WE'D been looking after Jonah for a couple of days last November, while his mum and dad had a break. We'd all had a lot of fun. We'd been to the zoo again, our third visit. This time he wanted most of all to see the toucans. As soon as he spotted one, he gave a sigh of pure delight and breathed: "This is my favourite in all the world!"

We'd fed the ducks and watched a bunch of trainee Horse Guards making rather a mess of their parade routines in Kensington Gardens. We'd paid a family visit to Jonah's aunt, our daughter, not far away. We'd read lots of stories and sat in many imaginary cars and eaten many imaginary meals (as well as a good many real ones, of course).

There were odd moments when there was the inevitable clash of wills - and the will of a two-turning-three-year-old is a strong and tenacious one. But Jonah's mostly a well-behaved child and didn't give us any real trouble.

The only thing was, we were staying in his house, and there were a few occasions when we weren't quite sure what his parents allowed him to do and what was definitely forbidden.

Take the sofa. It's a stylish sofa, nearly new and a pale oatmeal colour. Jonah wanted to throw all the cushions on the floor and jump up and down on it. We wouldn't have let him to do that in our house, so we said "no" when he wanted to do it in his.

A few hours later, his mum and dad were home. Within minutes the cushions were scattered on the floor and he was jumping up and down on the sofa, his daddy sitting calmly beside him. "Look, Nana!" he shouted. His face was a picture of triumph. It said as clearly as any words that he'd got one over on me.

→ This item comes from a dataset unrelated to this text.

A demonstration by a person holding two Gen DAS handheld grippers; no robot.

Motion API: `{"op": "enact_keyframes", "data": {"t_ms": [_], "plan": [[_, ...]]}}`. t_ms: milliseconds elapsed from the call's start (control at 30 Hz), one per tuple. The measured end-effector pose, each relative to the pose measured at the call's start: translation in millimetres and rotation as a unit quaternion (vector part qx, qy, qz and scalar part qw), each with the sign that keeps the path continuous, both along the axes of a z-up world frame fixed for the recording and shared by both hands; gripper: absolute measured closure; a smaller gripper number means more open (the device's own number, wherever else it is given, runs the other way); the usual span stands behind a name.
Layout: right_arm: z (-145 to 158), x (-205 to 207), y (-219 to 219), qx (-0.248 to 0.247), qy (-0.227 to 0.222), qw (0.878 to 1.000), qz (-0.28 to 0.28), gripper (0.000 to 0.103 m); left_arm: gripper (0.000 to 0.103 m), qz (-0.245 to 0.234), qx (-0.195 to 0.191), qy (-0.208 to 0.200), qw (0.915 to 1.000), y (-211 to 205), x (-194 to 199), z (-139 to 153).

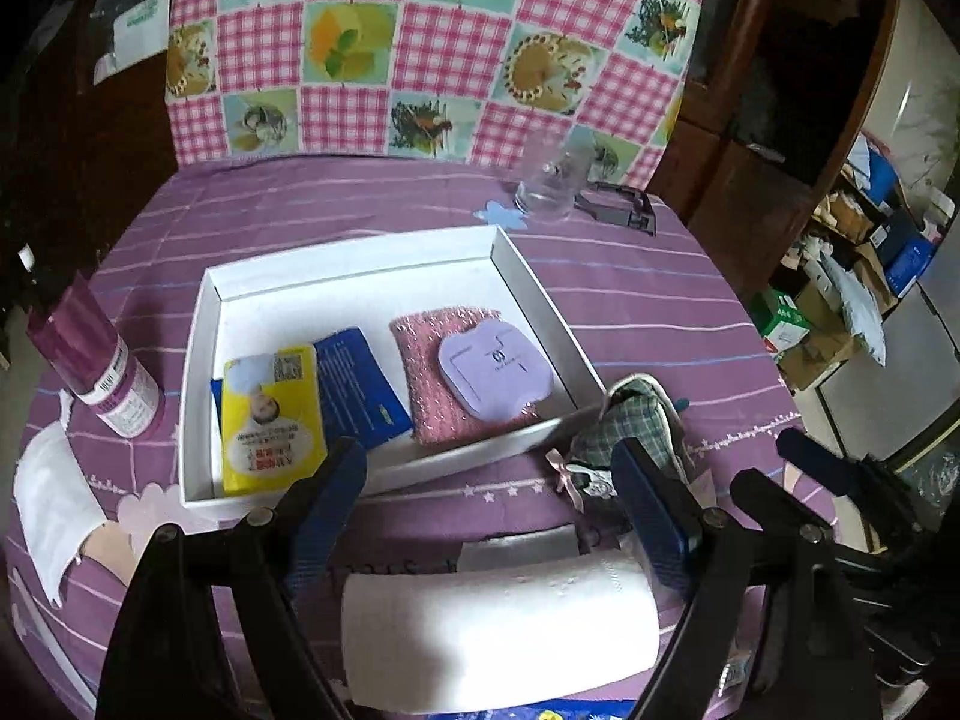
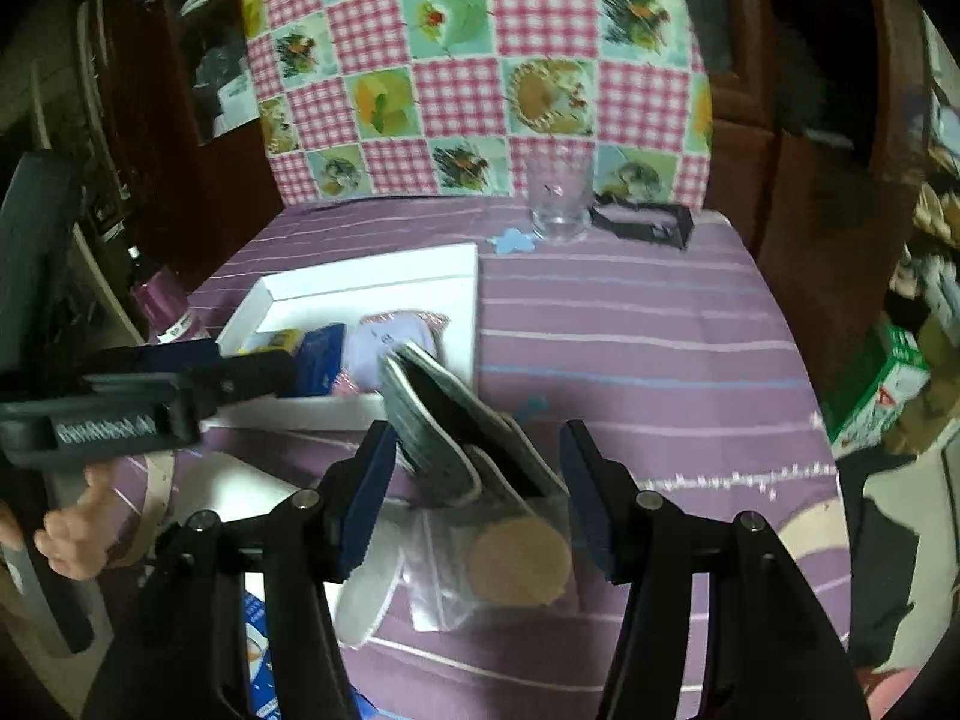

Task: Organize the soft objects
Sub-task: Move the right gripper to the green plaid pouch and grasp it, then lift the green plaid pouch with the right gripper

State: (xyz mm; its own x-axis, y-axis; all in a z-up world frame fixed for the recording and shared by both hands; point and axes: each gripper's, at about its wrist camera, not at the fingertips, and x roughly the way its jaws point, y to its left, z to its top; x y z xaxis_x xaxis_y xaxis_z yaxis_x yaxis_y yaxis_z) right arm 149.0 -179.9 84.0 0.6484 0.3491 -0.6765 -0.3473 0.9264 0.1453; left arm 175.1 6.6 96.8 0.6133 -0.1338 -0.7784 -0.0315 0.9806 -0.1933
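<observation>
1. A purple striped cloth (image 1: pixel 630 312) covers the desk, and one pink checked chair cover (image 1: pixel 432 48) printed with fruit rises behind its far edge.
2. One shallow white box (image 1: pixel 201 348) lies open on the desk and serves as the landmark here.
3. Inside the box lie four soft items: one yellow tissue pack (image 1: pixel 270 414) by its near-left wall, one blue packet (image 1: pixel 354 384) just right of that, one pink sparkly cloth (image 1: pixel 429 372) further right, and one lilac pad (image 1: pixel 495 372) resting on the cloth.
4. One small plaid pouch (image 1: pixel 624 420) with a pink bow leans at the box's near-right corner, outside it.
5. Left of the box stands one purple bottle (image 1: pixel 102 360); beyond its far-right corner stand one clear glass (image 1: pixel 549 186) and one black frame-like object (image 1: pixel 624 210).
6. In front of the box lies one white folded pad (image 1: pixel 498 624).
7. The left claw (image 1: pixel 498 480) is released, its two blue pads spread wide above the white pad, gripping nothing.
8. The right claw (image 2: pixel 480 480) has its pads apart on either side of the plaid pouch (image 2: pixel 438 420); blur hides whether they press it.
9. One clear bag holding a tan disc (image 2: pixel 519 564) lies under the right claw.
</observation>
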Motion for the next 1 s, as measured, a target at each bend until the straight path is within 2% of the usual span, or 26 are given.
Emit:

It was then that I suddenly realised how much he'd grown up. He was no longer just a toddler, acting on instinct and impulse. He'd discovered how to manipulate the adults in his life.

Grandchildren are a huge source of joy for their grandparents. But that doesn't mean they are always a pleasure to be with.

Even our beloved grandson can, now and then, be less than perfectly behaved. Which brings up the vexed question of how to deal with these moments.

For the most part, like most children, he's at his most difficult when he's tired. But when your grandchild's running noisily about in some public place then even the most doting grandparent can sometimes feel like saying: "This child has nothing to do with me". Especially when it's one of those times when, if you were in charge, you're sure you'd have handled him rather differently. But since his parents are there, you keep quiet about it.

As I see it, grandparents should never do anything to undermine the authority of parents. Which isn't easy. Given half a chance children very quickly learn how to play off the adults in their lives one against another, just as Jonah did over the little matter of the sofa.

That wasn't important, of course. But when it comes to the big things, it's no good if one adult says no to something only for the child to go to someone else and be told that's fine and he can go ahead and do it.

It's even worse if the poor child has four adults all saying different things to him at once. Especially if he's in the middle of a tantrum.

So the wise grandparent keeps silent and leaves it to the parents.

Sometimes you can see the parent you once were in your son or daughter-in-law, and want to say: "Hang on minute! That's what I used to do. I now know there are better ways. Try this instead!"

But as I see it, the only time you ought to interfere or give advice is when you're asked to do so; or when you feel the child would otherwise be put in real danger. Nearly all the time, for nearly all grandparents, the only right response is silence. Just as you yourself found your own way as a parent, made your own mistakes, so now your own children have to be allowed to do the same with their children.

And, of course, it's always possible that they may find a much better way of doing things than you ever did.

But we're none of us perfect, and is there a grandmother alive who hasn't, now and then, spoken out when she should have held her tongue?